▶ [TASK DESCRIPTION]
The answer must consist of every line below that holds the word "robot".

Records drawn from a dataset
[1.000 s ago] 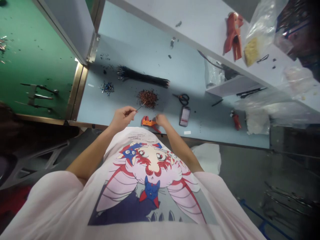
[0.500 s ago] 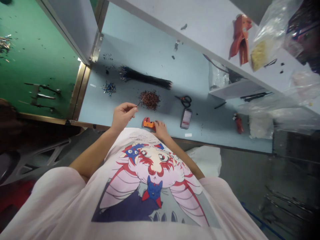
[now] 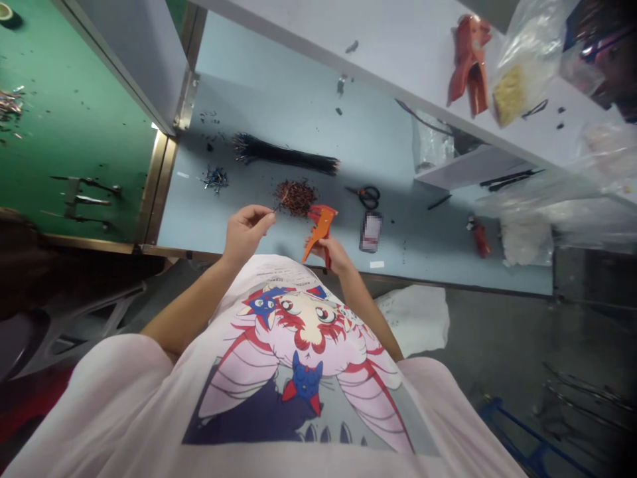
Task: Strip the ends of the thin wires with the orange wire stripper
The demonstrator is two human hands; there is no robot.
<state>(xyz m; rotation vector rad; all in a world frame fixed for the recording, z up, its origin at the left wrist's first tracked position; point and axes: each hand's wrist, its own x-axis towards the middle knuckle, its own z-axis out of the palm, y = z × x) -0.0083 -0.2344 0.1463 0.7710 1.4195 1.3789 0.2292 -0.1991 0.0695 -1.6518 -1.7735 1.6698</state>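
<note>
My left hand (image 3: 246, 229) is closed in a pinch, its fingertips on a thin dark wire (image 3: 277, 208) that pokes toward the pile of reddish-brown scraps (image 3: 295, 196). To the right, my right hand (image 3: 336, 255) is wrapped round the handles of an orange-red wire stripper (image 3: 321, 226). The tool stands with its head up, close to the near edge of the scrap pile. Behind the pile lies a bundle of black wires (image 3: 288, 155), their ends fanned out at the left.
Black-handled scissors (image 3: 368, 196) and a phone (image 3: 371, 232) lie right of the pile. Small metallic bits (image 3: 215, 178) sit at the left. A shelf overhangs the back, carrying a red tool (image 3: 470, 64) and plastic bags. Another red tool (image 3: 479, 239) rests far right.
My right hand has picked up the wire stripper from the table's near edge and turned its head upward, toward the scraps. My left hand keeps its pinch almost in place.
</note>
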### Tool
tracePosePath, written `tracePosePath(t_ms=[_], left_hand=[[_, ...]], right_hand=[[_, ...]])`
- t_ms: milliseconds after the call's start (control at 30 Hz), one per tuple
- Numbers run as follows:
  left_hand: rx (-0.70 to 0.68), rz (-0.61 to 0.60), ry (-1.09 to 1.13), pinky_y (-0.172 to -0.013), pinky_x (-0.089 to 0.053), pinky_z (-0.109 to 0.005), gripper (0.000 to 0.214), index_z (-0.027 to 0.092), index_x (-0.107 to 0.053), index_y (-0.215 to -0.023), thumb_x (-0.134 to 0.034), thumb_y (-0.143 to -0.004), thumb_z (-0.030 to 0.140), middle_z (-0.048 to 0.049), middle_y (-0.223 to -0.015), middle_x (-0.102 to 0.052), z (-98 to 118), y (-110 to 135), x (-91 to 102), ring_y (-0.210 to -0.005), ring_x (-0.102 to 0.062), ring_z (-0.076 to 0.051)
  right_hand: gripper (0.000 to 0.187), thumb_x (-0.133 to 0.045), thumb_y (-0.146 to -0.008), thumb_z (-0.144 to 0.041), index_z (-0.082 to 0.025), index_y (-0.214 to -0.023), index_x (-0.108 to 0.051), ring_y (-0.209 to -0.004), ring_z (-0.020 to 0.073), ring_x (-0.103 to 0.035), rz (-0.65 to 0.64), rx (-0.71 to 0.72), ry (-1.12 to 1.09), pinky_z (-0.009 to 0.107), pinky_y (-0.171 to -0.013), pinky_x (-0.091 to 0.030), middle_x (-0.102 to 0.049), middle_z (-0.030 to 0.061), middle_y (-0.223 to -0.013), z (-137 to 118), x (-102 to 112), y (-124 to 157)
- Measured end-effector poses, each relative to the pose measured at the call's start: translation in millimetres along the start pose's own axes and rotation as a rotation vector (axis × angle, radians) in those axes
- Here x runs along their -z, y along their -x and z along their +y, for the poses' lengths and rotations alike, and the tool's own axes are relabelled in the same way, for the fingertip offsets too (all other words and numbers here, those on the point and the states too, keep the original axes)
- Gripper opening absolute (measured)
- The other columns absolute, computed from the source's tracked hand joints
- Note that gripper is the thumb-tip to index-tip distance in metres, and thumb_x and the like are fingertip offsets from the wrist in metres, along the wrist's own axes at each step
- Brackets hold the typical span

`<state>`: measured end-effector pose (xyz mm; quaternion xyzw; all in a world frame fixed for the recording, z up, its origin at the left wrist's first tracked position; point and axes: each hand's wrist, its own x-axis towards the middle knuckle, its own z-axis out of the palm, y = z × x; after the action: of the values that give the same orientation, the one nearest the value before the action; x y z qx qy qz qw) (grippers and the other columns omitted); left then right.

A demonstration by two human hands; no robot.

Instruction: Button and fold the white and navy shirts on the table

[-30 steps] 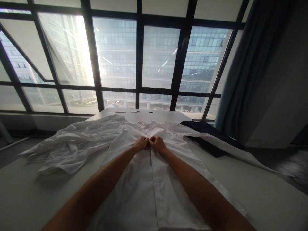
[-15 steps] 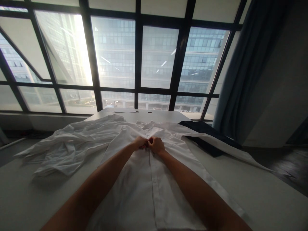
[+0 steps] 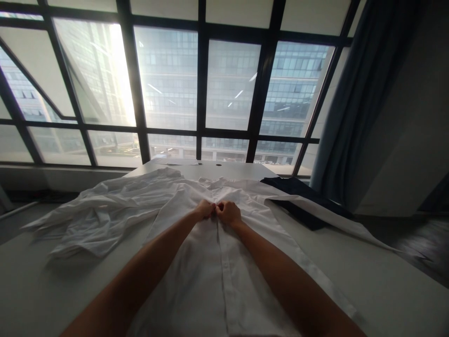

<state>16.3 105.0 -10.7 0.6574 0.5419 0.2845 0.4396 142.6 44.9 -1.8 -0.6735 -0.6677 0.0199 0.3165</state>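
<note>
A white button-up shirt (image 3: 210,276) lies spread flat, front up, on a grey table (image 3: 386,281), collar towards the window. My left hand (image 3: 205,209) and my right hand (image 3: 228,212) are closed side by side on the shirt's front placket, just below the collar. Both pinch the fabric where the two front edges meet. What sits between the fingertips is too small to make out. Both forearms stretch out over the shirt's lower part.
A second white garment (image 3: 98,210) lies crumpled on the table's left side. A dark garment (image 3: 301,196) lies at the far right, partly under the shirt's sleeve. A large window with black frames stands behind the table. A dark curtain (image 3: 365,93) hangs at right.
Both hands stay closed on the placket near the collar, with only slight finger movement. The view has shifted a little.
</note>
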Motion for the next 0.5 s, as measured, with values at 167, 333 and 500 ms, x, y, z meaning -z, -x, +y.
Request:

▶ [RESULT BELOW]
The demonstrator is two human hands; there is no robot.
A demonstration by two human hands; no robot.

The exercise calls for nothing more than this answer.